Everyone is weak in some elements and strong in others, he says, but getting these four elements right is crucial to stabilising our functional age - or even make it younger.
"When I started my journey 15 years ago, my physical function was very poor for many reasons," he recalls. "I went to my doctor and said I wanted to improve my physical health. I asked her to test me every three months."
From then on, the scientist changed the way he lived:
"I decided to reframe my mind-set and way of life in terms of my life after retirement age."
He stopped using his car. Instead he walked or cycled around his home city of Tel Aviv or used public transport.
He significantly increased his interaction with others, particularly with younger people. And although he had retired from his position as CEO of his company, he didn't actually leave.
"I acted as an advisor or mentor to the younger generation both in the company and outside of it, every day," says Lanir. He took up yoga and Pilates and started to breathe differently in order, he explains, "to bring oxygen not just to my brain but throughout my body".
He stopped consuming convenience foods. He ate slowly and with intention.

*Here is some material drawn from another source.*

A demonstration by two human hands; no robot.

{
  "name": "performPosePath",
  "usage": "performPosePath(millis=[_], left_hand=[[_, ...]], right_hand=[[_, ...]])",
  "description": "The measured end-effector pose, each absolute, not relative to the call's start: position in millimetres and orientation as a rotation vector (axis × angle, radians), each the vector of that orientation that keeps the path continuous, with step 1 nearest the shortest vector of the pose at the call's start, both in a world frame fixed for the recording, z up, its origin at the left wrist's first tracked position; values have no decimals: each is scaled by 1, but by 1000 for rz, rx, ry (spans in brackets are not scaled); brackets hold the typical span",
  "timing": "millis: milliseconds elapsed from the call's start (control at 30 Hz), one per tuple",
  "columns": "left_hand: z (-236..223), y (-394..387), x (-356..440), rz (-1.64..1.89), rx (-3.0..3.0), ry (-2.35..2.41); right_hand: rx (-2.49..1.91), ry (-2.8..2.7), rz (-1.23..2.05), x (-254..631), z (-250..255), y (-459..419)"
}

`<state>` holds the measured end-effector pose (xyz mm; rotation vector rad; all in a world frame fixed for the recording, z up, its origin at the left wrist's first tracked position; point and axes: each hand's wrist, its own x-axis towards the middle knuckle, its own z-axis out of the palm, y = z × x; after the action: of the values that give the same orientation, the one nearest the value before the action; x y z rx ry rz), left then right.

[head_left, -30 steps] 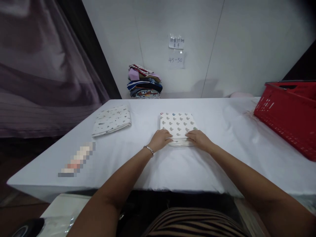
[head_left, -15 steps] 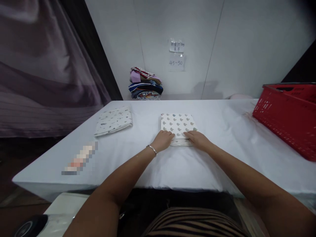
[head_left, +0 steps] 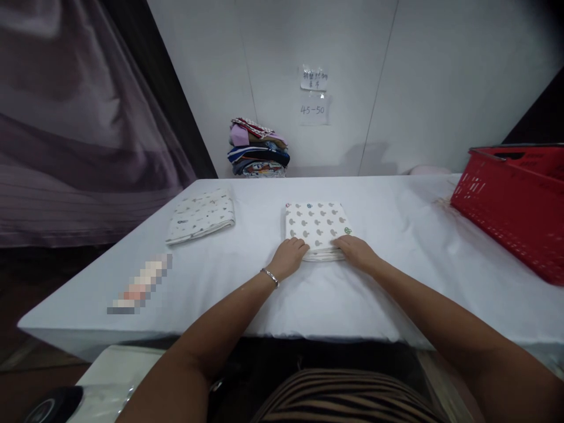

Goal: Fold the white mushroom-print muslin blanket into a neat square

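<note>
A folded white cloth with a grey printed pattern [head_left: 316, 223] lies in the middle of the white table [head_left: 396, 282]. My left hand [head_left: 288, 257] rests at its near left corner, fingers flat and together on the cloth's edge. A thin bracelet circles that wrist. My right hand [head_left: 356, 249] lies flat on the near right corner of the same cloth. Neither hand grips anything.
A second folded patterned cloth [head_left: 200, 214] lies at the table's left. A red plastic basket [head_left: 515, 205] stands at the right edge. A stack of coloured folded clothes [head_left: 258, 147] sits against the back wall under paper notes [head_left: 314, 94]. A purple curtain hangs left.
Both hands have slid a little toward me along the cloth, from its near part down to its front edge. The cloth itself has stayed in place.
</note>
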<state>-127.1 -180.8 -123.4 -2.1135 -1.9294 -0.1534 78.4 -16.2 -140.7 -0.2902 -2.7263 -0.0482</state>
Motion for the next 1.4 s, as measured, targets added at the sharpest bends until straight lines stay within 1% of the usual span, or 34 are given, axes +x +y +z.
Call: performPosePath(millis=[167, 333, 600, 833, 1000, 1167, 1300, 1400], left_hand=[[-121, -185, -125, -257, -2110, -1975], [-115, -188, -122, -326, -2141, -1994], [-104, -180, -120, -129, -2153, -2032], [-102, -171, -116, 26, -2145, -1938], [-108, -177, -115, -114, -2090, -1952], [-119, -184, -114, -123, -2117, -1926], [-117, -184, -113, -136, -2095, -1941], [-112, -182, -113, -222, -2035, -2012]], right_hand=[[-382, -2707, 97, 82, -147, -16], [-257, -2699, 135, 86, -142, -18], [-194, -2720, 145, 86, -137, -16], [-256, -2852, -25, 77, -127, -14], [-268, -2739, -23, 82, -133, -18], [-184, -2739, 30, 85, -138, -21], [-111, -2719, 28, 83, -136, -20], [-96, -2707, -3, 80, -135, -19]])
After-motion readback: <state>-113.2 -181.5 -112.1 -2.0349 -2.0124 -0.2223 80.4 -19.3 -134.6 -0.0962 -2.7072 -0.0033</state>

And he completely changed his outlook on living:
"I now do everything with intention. I live and feel every moment of my life. I am in the moment, absorbing the meaning of the moment."

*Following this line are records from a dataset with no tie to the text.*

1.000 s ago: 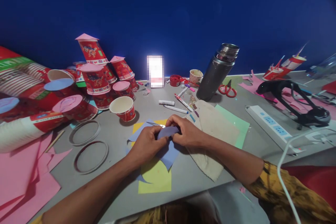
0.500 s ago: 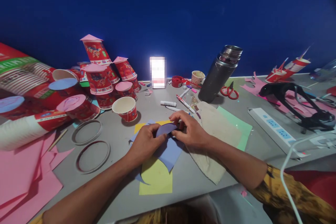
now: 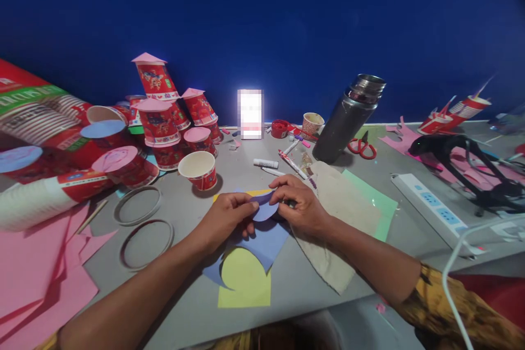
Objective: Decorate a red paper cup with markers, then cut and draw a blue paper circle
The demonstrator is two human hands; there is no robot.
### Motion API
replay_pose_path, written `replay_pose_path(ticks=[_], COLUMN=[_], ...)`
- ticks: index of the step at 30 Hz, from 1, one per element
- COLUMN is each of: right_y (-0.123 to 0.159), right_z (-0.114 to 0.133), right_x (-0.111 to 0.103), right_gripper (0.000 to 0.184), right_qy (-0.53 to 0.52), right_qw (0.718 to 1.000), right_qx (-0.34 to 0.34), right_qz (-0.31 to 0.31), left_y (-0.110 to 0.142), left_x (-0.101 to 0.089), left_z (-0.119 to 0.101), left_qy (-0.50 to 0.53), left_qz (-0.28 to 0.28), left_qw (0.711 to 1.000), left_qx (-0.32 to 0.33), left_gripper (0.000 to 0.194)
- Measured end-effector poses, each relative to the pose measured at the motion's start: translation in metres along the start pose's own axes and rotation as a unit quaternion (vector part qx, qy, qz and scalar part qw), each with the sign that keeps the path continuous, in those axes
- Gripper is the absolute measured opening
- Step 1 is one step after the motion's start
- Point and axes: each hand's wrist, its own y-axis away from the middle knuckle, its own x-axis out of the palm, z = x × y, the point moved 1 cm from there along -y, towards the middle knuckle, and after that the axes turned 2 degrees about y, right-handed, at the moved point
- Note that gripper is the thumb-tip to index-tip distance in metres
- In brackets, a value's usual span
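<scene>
A blue-purple paper piece with a rounded edge (image 3: 266,212), slightly curled, is held between my two hands. My left hand (image 3: 229,216) pinches its left side between thumb and fingers. On the other side, my right hand (image 3: 301,202) grips its right edge; a small dark thing shows at those fingers, too hidden to name. Beneath the hands lies a blue paper offcut (image 3: 270,243) with a curved cut-out, on top of a yellow paper sheet (image 3: 244,279). An empty red paper cup (image 3: 199,172) stands beyond my left hand, and a glue stick (image 3: 266,163) lies past the paper.
Stacked red cups with pink paper tops (image 3: 159,120) stand at left, near two grey rings (image 3: 146,244) and pink paper (image 3: 36,268). To the right are a beige cloth (image 3: 344,197), a dark flask (image 3: 344,123), red-handled scissors (image 3: 363,149) and a power strip (image 3: 430,208).
The rounded paper piece has been tilted so more of its face shows, and my left fingers have shifted beneath it. The view has moved slightly left.
</scene>
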Motion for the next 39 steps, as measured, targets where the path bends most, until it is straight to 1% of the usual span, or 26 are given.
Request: replay_pose_path(ticks=[4,6,9,12,14,15,17,20,23,25,27,29,31,33,35,37,39], right_y=[0.000,0.000,-0.001,-0.003,-0.004,-0.005,-0.005,-0.004,-0.004,-0.003,-0.003,-0.002,-0.002,-0.001,-0.001,-0.001,-0.001], right_z=[0.001,0.004,0.008,0.010,0.010,0.009,0.009,0.008,0.008,0.008,0.007,0.007,0.008,0.008,0.009,0.009,0.009], right_x=[0.000,0.000,-0.003,-0.008,-0.008,-0.008,-0.005,0.001,0.002,0.001,-0.001,-0.002,-0.002,-0.002,-0.002,-0.001,0.000], right_gripper=[0.025,0.028,0.028,0.025,0.026,0.028,0.028,0.012,0.016,0.017,0.017,0.018,0.020,0.022,0.024,0.027,0.028], right_qy=[-0.013,-0.035,-0.101,-0.188,-0.209,-0.197,-0.147,-0.107,-0.124,-0.133,-0.136,-0.139,-0.146,-0.162,-0.192,-0.229,-0.258], right_qw=[1.000,0.999,0.991,0.969,0.958,0.958,0.967,0.977,0.975,0.971,0.969,0.969,0.967,0.961,0.948,0.936,0.927], right_qx=[0.003,0.018,0.082,0.162,0.198,0.209,0.208,0.182,0.184,0.200,0.206,0.200,0.194,0.203,0.225,0.242,0.245], right_qz=[0.016,0.024,0.018,0.001,0.002,0.005,0.019,0.021,0.009,0.018,0.031,0.049,0.072,0.098,0.113,0.117,0.120], left_y=[-0.003,-0.003,-0.001,0.001,0.002,0.002,0.001,0.001,0.000,0.000,0.000,-0.001,-0.002,-0.002,-0.002,-0.002,-0.002], left_x=[0.000,-0.001,-0.001,0.001,0.002,0.003,0.004,0.005,0.006,0.006,0.007,0.008,0.009,0.009,0.009,0.008,0.008], left_z=[0.002,0.002,0.002,0.004,0.006,0.007,0.007,0.006,0.004,0.003,0.002,0.001,0.001,0.000,0.001,0.002,0.003], left_qy=[-0.013,-0.021,-0.053,-0.104,-0.133,-0.145,-0.164,-0.181,-0.181,-0.156,-0.116,-0.080,-0.065,-0.060,-0.059,-0.062,-0.069], left_qz=[-0.008,-0.013,-0.027,-0.039,-0.041,-0.040,-0.037,-0.030,-0.036,-0.050,-0.054,-0.044,-0.025,-0.006,0.010,0.020,0.032], left_qw=[1.000,1.000,0.998,0.993,0.989,0.987,0.983,0.978,0.976,0.978,0.983,0.988,0.991,0.992,0.992,0.992,0.992], left_qx=[-0.006,-0.003,0.015,0.038,0.055,0.063,0.078,0.097,0.113,0.126,0.132,0.126,0.116,0.109,0.106,0.104,0.102], left_gripper=[0.045,0.046,0.046,0.045,0.043,0.042,0.041,0.042,0.037,0.029,0.031,0.033,0.031,0.030,0.032,0.034,0.036])
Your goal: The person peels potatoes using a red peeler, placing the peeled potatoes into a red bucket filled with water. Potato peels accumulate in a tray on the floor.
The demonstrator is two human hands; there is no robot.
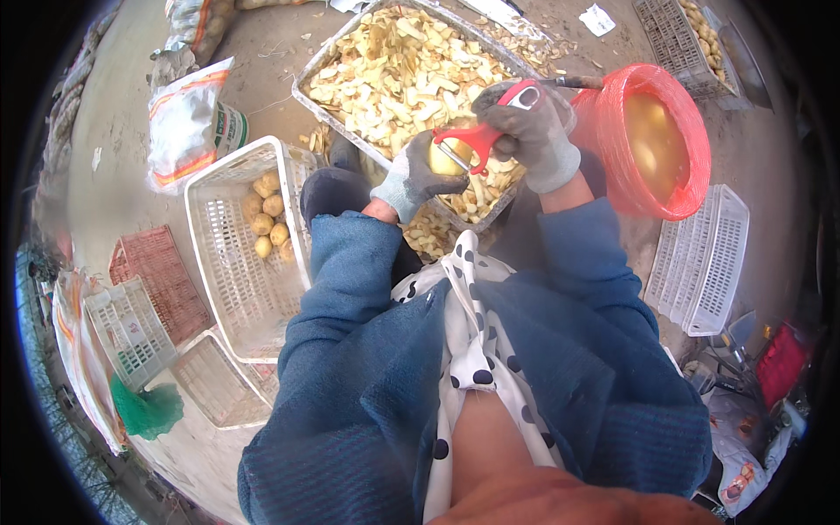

After six months, his test results began to gradually improve. When he reached 80, he and his doctor conducted a review of his data over the 13 years.
The results showed that several areas of his physical function had improved. Others had not deteriorated, which was significant, given his advanced age.

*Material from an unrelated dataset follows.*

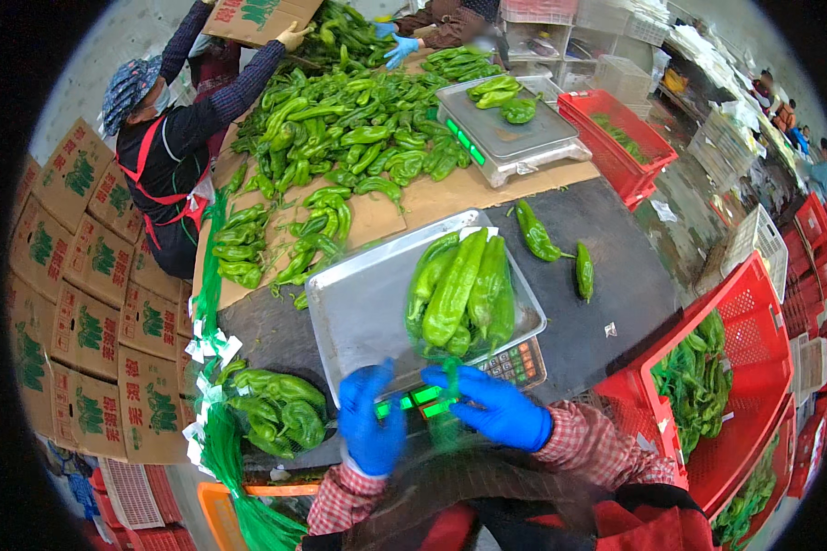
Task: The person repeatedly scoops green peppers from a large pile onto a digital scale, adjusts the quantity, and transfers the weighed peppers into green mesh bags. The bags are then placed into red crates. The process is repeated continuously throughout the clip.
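A green mesh bag of long green peppers (458,289) rests on the metal tray (365,299) of a digital scale. My right hand (499,406), in a blue glove, pinches the gathered neck of that bag at the tray's front edge. Beside it, my blue-gloved left hand (372,420) is raised over the front left of the scale, blurred, with no item visible in it. Between the hands glows the scale's green display (424,399), partly covered by the netting. Left of my left hand lies another netted bundle of peppers (279,413).
Green netting with white tags (210,406) hangs down the table's left edge. Loose peppers (358,124) are heaped ahead, beside a second scale (506,131). A red crate (751,372) holds bagged peppers at right. A co-worker (172,138) lifts a carton (262,17) near stacked cartons (89,317).
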`<control>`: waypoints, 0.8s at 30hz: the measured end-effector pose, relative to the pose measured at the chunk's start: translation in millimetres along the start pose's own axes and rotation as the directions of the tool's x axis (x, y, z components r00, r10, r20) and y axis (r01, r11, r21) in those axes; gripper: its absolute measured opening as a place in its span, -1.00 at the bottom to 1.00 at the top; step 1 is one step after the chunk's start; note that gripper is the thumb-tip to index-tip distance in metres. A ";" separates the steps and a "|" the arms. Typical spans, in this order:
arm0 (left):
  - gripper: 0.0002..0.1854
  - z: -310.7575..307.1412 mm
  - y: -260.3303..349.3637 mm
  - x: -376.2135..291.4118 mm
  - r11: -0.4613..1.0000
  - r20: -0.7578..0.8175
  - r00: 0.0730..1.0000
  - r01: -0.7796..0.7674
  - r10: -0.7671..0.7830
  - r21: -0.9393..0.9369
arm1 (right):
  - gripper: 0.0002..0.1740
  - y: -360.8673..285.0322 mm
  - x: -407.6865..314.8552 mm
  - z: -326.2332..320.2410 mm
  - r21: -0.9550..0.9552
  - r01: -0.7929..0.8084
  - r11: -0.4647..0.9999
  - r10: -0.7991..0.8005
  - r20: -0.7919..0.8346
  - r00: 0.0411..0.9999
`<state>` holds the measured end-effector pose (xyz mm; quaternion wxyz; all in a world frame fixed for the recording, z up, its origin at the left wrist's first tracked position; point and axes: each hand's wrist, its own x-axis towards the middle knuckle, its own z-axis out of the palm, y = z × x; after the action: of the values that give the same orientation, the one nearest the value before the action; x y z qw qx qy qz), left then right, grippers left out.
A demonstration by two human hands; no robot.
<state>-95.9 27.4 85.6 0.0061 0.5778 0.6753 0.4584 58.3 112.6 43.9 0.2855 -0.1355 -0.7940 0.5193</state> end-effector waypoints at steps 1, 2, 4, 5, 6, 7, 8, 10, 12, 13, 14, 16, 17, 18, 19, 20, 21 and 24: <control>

The other three elements of his functional age, his cognitive, psychological and social health had also all improved.
"I became wiser and less dependent on other people," he recalls, adding that retirement is a golden opportunity, post-adulthood, to create a new, active phase of life. It's something, he believes, which can "be much more enjoyable and rewarding than adulthood".
"The Age of Wisdom comes after adulthood and pushes old age away into the last moments of life," he declares, adding that he recommends that people begin thinking about, and preparing for, The Age of Wisdom in their early sixties.
These day, he adds: "I am ageing but I am not old!"
The Wisdom Years : Unleashing Your Potential in Later Life by Zvi Lanir (Exisle Publishing) is out now, priced €11.50
⬤ Exercise Regularly
Regular exercise is important for the creation and release into the brain of BDNF - brain-derived neurotrophic factor. This protein plays a major role in the health and function of neurons, in preserving the brain's elasticity and in the creation of new brain cell. Physical exercise keeps the mind alert, stimulated and challenged - and acts as an antidote to our natural inclination as we age, to sink into a sedentary routine, an attitude which would retire our minds.
⬤ Form New Habits
When we retire, we can very easily slide into mindless, lazy habits which require very little willpower to maintain - watching TV endlessly, overeating and staying home rather than making the effort to get out and meet new people. If we continue such habits we will become 'old'.
Physical exercise can be a major trigger for changing our habits - so to make it a habit, "engineer" the circumstances to make it easy, obvious and natural. For instance, if you want to start your day with a run, try putting your running shoes and clothing next to the bed.
⬤ Find Happiness In the Little Things
Happiness can be found in the everyday: the first sip of morning coffee, a conversation with our spouse, having friends for dinner or playing with the grandchildren.
⬤ Eat Better
The unhealthy foods we consume hurt our brains as well as well as our bodies, says Dr Lanir. Some foods, for example, are more important for us as we get older, because they counteract the damage done to our aging bodies and minds by free radicals (chemicals created in oxygenated cells). Foods rich in antioxidants like vitamins C and E and selenium can block free radical activity, or at least slow it down.
⬤ Make conscious thinking a habit
When your mind starts wandering and you feel yourself getting stressed, tune in to your senses, and name your thoughts and insights.